Nobody 2 is exactly the film its trailer promises and nothing more: 89 minutes of Bob Odenkirk getting beaten up, beaten down, and beating back. The sequel to the 2021 sleeper hit drops Hutch Mansell and his family into a small-town Wisconsin vacation that predictably goes sideways when he crosses a corrupt sheriff (Colin Hanks), a desperate theme park owner (John Ortiz), and a glamorous crime boss named Lendina (Sharon Stone). Timo Tjahjanto, the Indonesian director making his English-language debut, brings his trademark visceral action choreography. The result is a competent, entertaining action sequel that conservative audiences can watch without ambush, though a few moments near the climax will raise eyebrows.
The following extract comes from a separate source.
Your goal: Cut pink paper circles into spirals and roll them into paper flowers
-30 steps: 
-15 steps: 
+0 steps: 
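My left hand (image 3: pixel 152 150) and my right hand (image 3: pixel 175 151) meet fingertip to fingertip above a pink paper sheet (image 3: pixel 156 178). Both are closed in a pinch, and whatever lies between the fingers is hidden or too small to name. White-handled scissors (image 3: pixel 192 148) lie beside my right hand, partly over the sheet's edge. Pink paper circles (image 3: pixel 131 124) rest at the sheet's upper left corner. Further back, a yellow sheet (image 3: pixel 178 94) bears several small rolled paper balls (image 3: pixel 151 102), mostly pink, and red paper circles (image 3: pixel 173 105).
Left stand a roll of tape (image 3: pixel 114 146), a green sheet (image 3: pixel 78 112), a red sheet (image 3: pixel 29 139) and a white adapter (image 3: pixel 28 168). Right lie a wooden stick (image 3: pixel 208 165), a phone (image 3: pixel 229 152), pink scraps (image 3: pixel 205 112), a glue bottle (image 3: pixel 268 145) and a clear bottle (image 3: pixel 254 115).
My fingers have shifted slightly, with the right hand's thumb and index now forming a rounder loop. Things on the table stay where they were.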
The core narrative is refreshingly traditional. Hutch Mansell is a husband and father trying to leave his violent past behind for one family vacation. He cannot. When an amusement park employee slaps his young daughter Sammy on the back of the head, Hutch's carefully maintained composure shatters and he beats the staff senseless. This protective-father impulse drives the entire plot. Hutch is not fighting for an abstract cause or a political ideal. He is fighting because someone touched his kid.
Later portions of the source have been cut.